:: What is needed ::
Only the lines from the beginning of the data through the line holding "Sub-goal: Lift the" belong in the answer, printed exactly and without pictures.

(Data entries)
◇ ◇ ◇ ◇ ◇

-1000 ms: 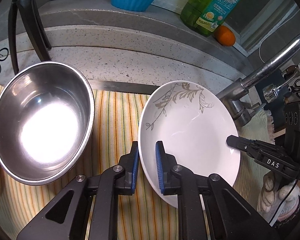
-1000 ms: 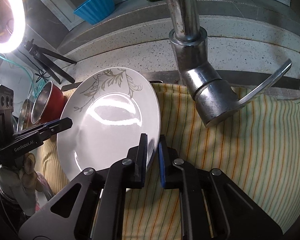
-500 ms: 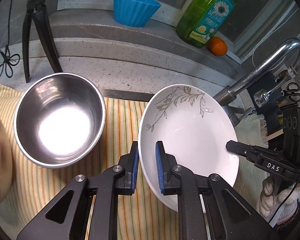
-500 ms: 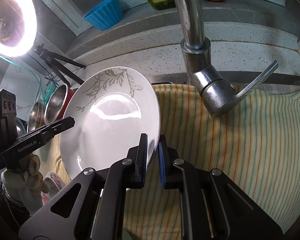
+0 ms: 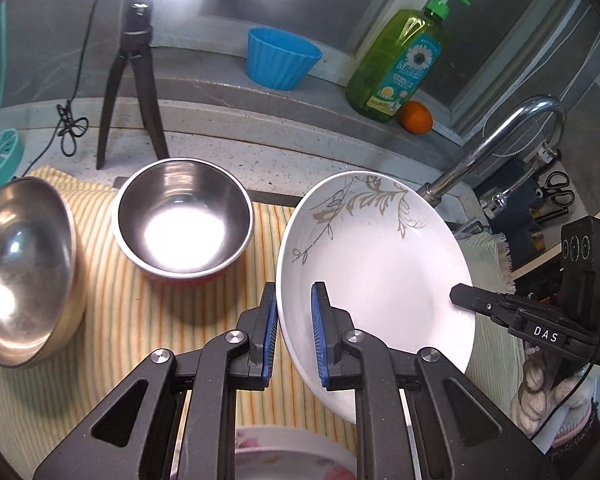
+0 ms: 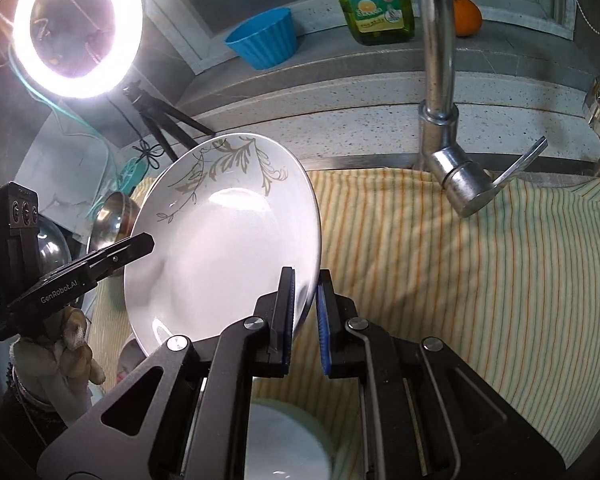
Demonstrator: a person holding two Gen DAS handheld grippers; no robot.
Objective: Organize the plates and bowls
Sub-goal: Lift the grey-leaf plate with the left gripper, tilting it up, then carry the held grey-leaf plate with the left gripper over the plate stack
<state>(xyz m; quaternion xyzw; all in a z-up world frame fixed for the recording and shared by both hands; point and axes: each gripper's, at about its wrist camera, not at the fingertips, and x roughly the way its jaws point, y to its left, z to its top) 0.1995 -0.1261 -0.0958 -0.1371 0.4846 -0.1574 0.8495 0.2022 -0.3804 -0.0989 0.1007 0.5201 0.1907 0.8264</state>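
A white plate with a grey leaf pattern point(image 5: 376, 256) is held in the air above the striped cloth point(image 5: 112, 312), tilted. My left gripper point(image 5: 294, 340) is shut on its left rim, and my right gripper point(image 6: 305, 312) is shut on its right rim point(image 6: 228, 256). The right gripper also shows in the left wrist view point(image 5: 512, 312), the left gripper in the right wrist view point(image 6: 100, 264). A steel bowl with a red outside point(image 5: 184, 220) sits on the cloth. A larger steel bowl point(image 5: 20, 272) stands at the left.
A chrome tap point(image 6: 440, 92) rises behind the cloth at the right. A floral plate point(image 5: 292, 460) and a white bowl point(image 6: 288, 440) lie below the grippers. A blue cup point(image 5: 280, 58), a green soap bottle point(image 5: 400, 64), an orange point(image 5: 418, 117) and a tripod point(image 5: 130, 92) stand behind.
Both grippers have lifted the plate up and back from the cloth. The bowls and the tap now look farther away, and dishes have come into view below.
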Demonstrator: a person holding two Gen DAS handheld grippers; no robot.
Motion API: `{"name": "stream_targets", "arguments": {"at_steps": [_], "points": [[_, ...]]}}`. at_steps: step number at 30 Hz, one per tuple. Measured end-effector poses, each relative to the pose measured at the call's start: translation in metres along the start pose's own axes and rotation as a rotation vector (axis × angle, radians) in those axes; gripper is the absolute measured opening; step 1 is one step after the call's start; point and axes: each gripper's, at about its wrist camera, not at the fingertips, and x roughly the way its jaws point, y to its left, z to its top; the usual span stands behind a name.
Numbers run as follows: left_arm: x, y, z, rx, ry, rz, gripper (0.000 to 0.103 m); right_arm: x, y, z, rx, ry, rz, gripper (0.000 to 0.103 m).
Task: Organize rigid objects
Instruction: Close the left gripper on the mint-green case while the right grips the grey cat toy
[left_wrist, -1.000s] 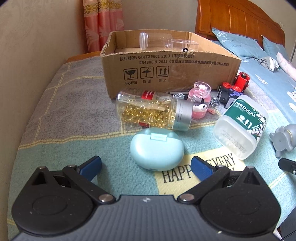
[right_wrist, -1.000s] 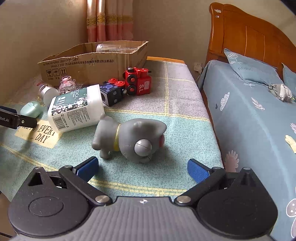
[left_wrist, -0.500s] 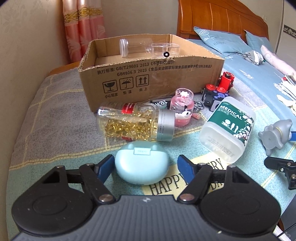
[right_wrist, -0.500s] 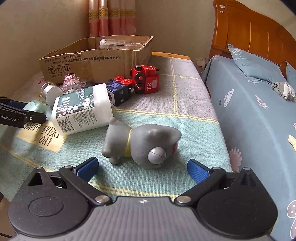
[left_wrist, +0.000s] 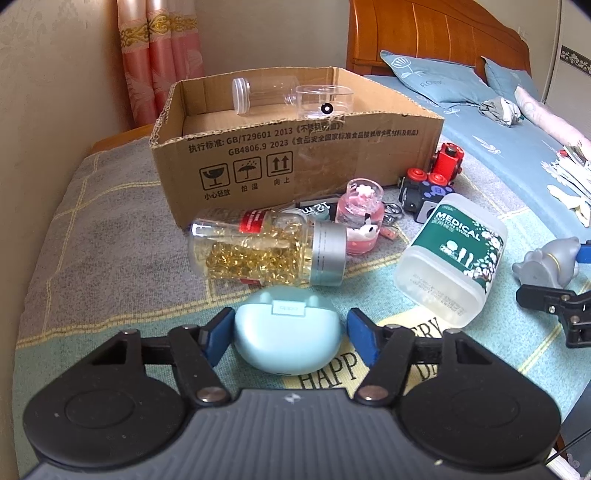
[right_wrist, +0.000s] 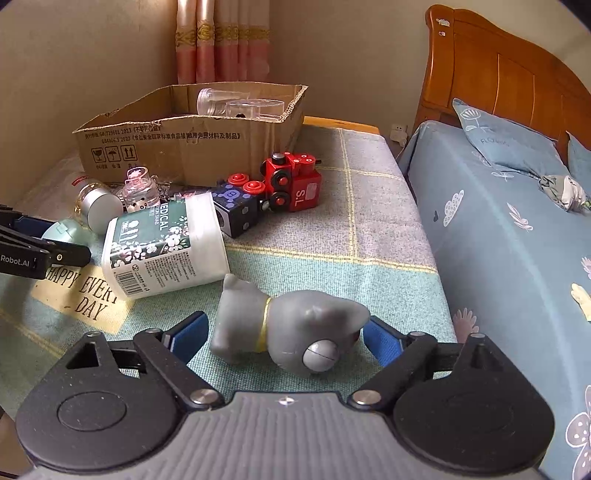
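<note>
From the left wrist, the left gripper (left_wrist: 288, 338) has just been closing around the pale blue earbud case (left_wrist: 287, 334); its pads sit at the case's sides, the right one short of contact, likely lining up a lift toward the cardboard box (left_wrist: 295, 162), which holds two clear jars (left_wrist: 291, 96). From the right wrist, the right gripper (right_wrist: 284, 334), also just closing, brackets the grey cat toy (right_wrist: 288, 326) lying on the blanket (right_wrist: 369, 236), with a gap at the left pad.

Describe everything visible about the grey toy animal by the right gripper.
The grey toy animal looks like smooth moulded plastic or rubber, with pointed ears, stubby legs, a yellow collar and a round pale snout. It lies on its side on the checked blanket, between the right gripper's closing blue fingers; contact is unclear.
</note>
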Motion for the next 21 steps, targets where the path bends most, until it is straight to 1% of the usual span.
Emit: {"name": "stream_targets", "arguments": {"at_steps": [2,3,10,15,21], "points": [[0.0,0.0,0.001,0.007,0.006,-0.002,0.061,0.001,0.0,0.001,-0.003,0.011,0.001,0.081],[0.0,-0.001,0.001,0.01,0.008,0.0,0.061,0.002,0.0,0.001,-0.005,0.015,-0.001,0.08],[-0.004,-0.004,0.002,0.033,0.026,0.003,0.061,0.0,-0.005,0.003,-0.021,0.03,0.022,0.079],[-0.009,-0.002,0.002,0.016,0.032,-0.003,0.06,-0.003,-0.009,0.008,-0.05,0.039,0.051,0.078],[-0.019,-0.003,0.004,0.025,0.022,0.008,0.06,-0.013,-0.012,0.018,-0.106,0.021,0.063,0.078]]}}
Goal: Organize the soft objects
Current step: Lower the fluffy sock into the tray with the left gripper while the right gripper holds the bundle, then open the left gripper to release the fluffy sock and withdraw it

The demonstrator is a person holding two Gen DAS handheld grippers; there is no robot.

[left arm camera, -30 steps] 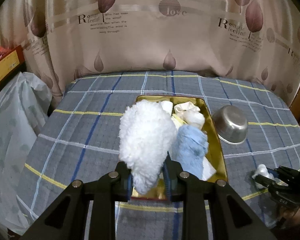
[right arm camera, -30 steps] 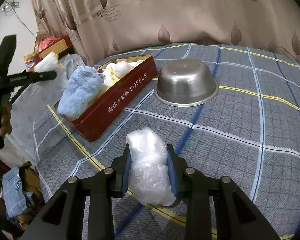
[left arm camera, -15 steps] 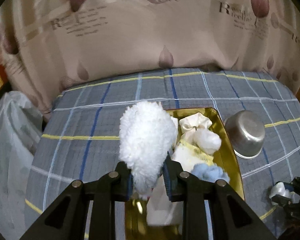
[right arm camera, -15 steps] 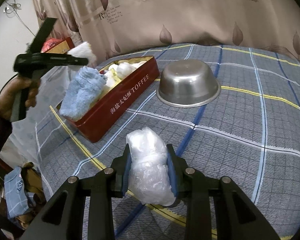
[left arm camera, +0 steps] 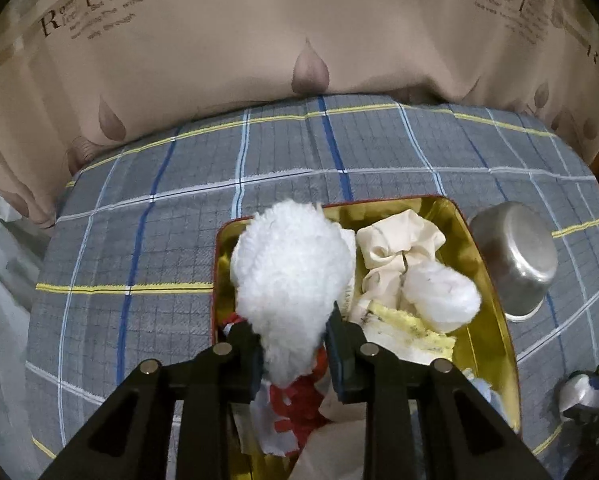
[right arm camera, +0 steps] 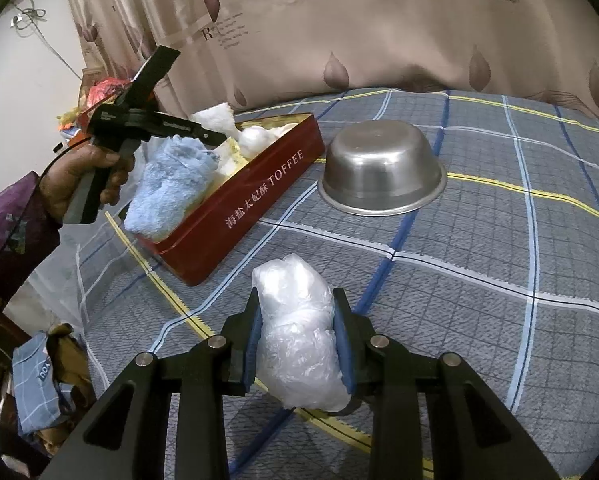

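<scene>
My left gripper (left arm camera: 293, 354) is shut on a fluffy white cloth (left arm camera: 293, 276) and holds it over the far left part of the red toffee tin (left arm camera: 495, 320). The tin holds a cream cloth (left arm camera: 399, 246), a white wad (left arm camera: 443, 294) and a blue towel (right arm camera: 171, 188). My right gripper (right arm camera: 297, 346) is shut on a crumpled clear plastic bag (right arm camera: 299, 320), low over the checked cloth in front of the tin (right arm camera: 239, 216). The left gripper (right arm camera: 211, 134) shows in the right wrist view above the tin.
An upturned steel bowl (right arm camera: 381, 166) stands right of the tin; it also shows in the left wrist view (left arm camera: 515, 256). A beige curtain (left arm camera: 299, 20) hangs behind the grey checked table cover (left arm camera: 139, 264). Clutter (right arm camera: 39, 384) lies beyond the left edge.
My left gripper has carried the fluffy white cloth forward and down over the tin. The right gripper with the plastic bag has stayed still.
</scene>
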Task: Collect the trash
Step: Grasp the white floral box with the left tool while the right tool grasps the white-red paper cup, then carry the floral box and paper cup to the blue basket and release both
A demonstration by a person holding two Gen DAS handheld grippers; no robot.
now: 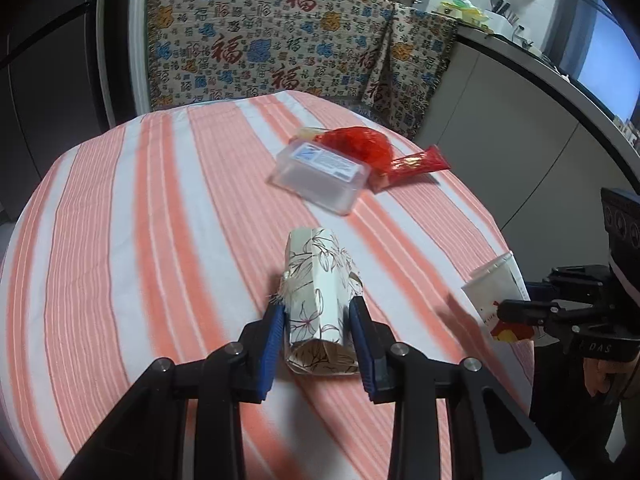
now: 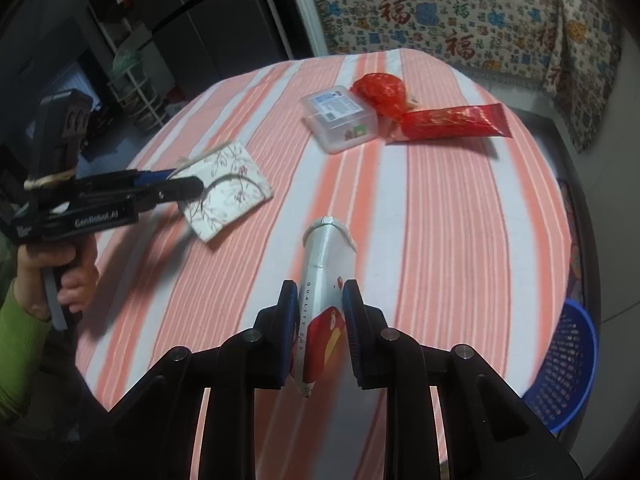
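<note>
— Two pieces of trash are in hand. On the left wrist view?

— The left gripper [image 1: 318, 312] is closed against a flattened floral paper box [image 1: 318, 300], blue pads pressing both its sides, the box jutting forward over the striped tablecloth [image 1: 140, 220]. Beyond lie a clear plastic container [image 1: 318, 176], a red plastic bag [image 1: 356, 146] and a red wrapper [image 1: 416, 166], close together. At the right edge, the right gripper [image 1: 516, 312] pinches a paper cup [image 1: 498, 292].

— And the right wrist view?

— The right gripper [image 2: 320, 296] squeezes the crushed paper cup [image 2: 326, 292] between its pads, rim pointing away. Left, the floral paper box [image 2: 226, 190] hangs in the left gripper [image 2: 188, 188]. A blue basket [image 2: 568, 364] sits low beside the table.
</note>
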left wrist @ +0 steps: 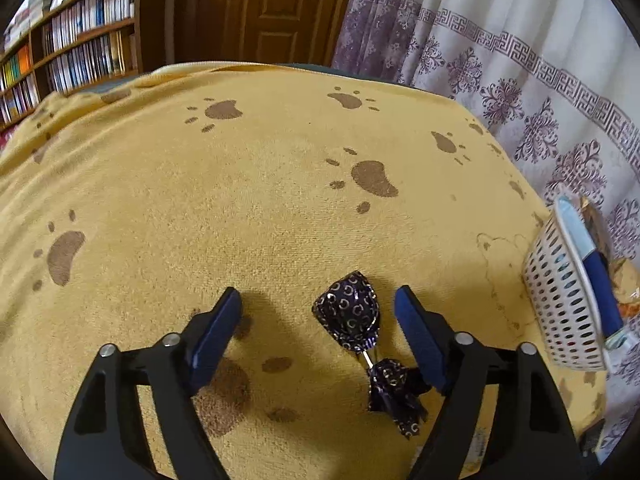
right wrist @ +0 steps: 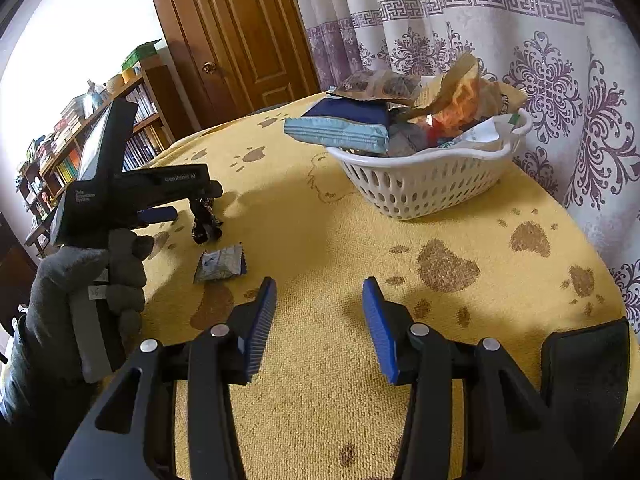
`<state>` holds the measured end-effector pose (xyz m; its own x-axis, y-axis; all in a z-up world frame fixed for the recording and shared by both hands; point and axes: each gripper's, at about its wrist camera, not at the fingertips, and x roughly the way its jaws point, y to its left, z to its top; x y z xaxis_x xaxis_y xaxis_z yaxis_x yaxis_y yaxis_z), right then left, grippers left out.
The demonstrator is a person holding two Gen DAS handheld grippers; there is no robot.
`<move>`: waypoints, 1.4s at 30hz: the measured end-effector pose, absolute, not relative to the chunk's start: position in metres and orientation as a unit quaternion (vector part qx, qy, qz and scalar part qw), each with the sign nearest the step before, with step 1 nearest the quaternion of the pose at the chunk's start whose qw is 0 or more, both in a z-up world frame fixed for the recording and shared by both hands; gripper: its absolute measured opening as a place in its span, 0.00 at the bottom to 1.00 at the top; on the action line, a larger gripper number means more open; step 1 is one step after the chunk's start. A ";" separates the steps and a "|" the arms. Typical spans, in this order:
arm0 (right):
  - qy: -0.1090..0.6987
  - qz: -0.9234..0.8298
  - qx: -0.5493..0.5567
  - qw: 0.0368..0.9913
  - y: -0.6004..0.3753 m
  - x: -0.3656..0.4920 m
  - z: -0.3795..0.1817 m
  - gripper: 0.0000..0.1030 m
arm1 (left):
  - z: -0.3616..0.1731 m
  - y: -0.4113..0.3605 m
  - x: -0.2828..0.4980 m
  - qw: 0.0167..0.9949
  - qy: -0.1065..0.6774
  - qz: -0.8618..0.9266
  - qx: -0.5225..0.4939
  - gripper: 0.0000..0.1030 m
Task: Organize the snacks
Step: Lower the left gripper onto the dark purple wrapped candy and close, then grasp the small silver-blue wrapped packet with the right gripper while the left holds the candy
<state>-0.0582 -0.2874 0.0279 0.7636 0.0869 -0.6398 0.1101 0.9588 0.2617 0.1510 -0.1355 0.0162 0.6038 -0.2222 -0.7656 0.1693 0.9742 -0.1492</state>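
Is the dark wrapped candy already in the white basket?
No, the dark wrapped candy lies on the yellow cloth, apart from the white basket.

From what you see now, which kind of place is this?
Probably a room in a home: a bookshelf full of books, a wooden door, patterned curtains, and a table under a yellow paw-print cloth.

Bench (right wrist: 320, 340) covered with yellow paw-print cloth (left wrist: 240, 220). Lying directly on cloth: dark foil-wrapped candy (left wrist: 354, 312) with twisted ends; small silver-grey packet (right wrist: 220, 264) near it; white perforated basket (right wrist: 432, 176), heaped with snack packs, towards the curtain side.
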 end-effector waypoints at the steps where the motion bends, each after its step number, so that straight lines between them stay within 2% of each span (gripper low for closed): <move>1: 0.344 -0.006 0.143 0.928 -0.287 -0.058 0.028 0.45 | 0.016 -0.136 0.150 0.896 0.430 -0.106 -0.025 0.66; 8: 0.349 -0.001 0.136 0.927 -0.279 -0.053 0.029 0.45 | 0.017 -0.132 0.147 0.900 0.422 -0.109 -0.014 0.38; 11: 0.352 0.009 0.131 0.927 -0.272 -0.050 0.029 0.45 | 0.021 -0.127 0.145 0.901 0.419 -0.112 -0.021 0.33; 14: 0.356 0.022 0.124 0.926 -0.260 -0.044 0.031 0.46 | 0.026 -0.122 0.144 0.904 0.413 -0.107 -0.026 0.32; 15: 0.357 0.027 0.125 0.926 -0.258 -0.042 0.031 0.49 | 0.028 -0.119 0.144 0.904 0.412 -0.107 -0.030 0.31; 16: 0.356 0.034 0.128 0.925 -0.255 -0.039 0.032 0.58 | 0.029 -0.117 0.144 0.905 0.411 -0.106 -0.032 0.31; 17: 0.357 0.039 0.127 0.925 -0.251 -0.036 0.033 0.59 | 0.031 -0.114 0.144 0.906 0.410 -0.104 -0.036 0.31; 36: 0.417 0.040 0.027 0.908 -0.197 0.032 0.017 0.59 | 0.047 -0.088 0.146 0.908 0.399 -0.098 -0.079 0.31; 42: 0.413 0.036 0.014 0.910 -0.196 0.030 0.015 0.52 | 0.047 -0.088 0.146 0.908 0.399 -0.099 -0.079 0.31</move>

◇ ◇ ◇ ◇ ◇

:: Your solution ::
-1000 ms: 
-1000 ms: 
-500 ms: 
-500 ms: 
+0 ms: 
+0 ms: 
Demonstrator: a person holding two Gen DAS handheld grippers; no robot.
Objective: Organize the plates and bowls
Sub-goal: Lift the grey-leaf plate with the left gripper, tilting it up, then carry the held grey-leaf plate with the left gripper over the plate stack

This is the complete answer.